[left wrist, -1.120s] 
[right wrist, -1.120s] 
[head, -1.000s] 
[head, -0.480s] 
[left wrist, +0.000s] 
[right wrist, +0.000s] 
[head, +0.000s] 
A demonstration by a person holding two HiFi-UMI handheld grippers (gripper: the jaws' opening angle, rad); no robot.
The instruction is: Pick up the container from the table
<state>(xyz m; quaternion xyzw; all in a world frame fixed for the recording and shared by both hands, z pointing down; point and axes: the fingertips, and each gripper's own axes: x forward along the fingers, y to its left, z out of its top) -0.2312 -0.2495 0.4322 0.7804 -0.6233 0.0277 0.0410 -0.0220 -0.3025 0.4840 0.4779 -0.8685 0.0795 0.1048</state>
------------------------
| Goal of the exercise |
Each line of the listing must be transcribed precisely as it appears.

| Completed task |
[left wrist, -1.120s] 
[right wrist, -1.120s] 
[head, -1.000s] 
[head, -0.480s] 
[left wrist, +0.000s] 
[right wrist, +0.000s] 
[head, +0.000s] 
A demonstration by a person holding two HiFi-UMI handheld grippers (gripper: the jaws' opening angle, rad); no robot.
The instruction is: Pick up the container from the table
<state>(xyz m; quaternion xyzw; all in a world frame fixed for the recording and shared by both hands, z pointing down; point and axes: the fingertips, and each gripper's own axes: x forward along the fingers, y to its left, z out of its top) -0.2312 -0.2495 0.4322 0.7804 -0.6233 0.0277 0.0410 -0.0220 -0.3025 0.4840 0.4779 -0.8685 0.0795 0.1048</state>

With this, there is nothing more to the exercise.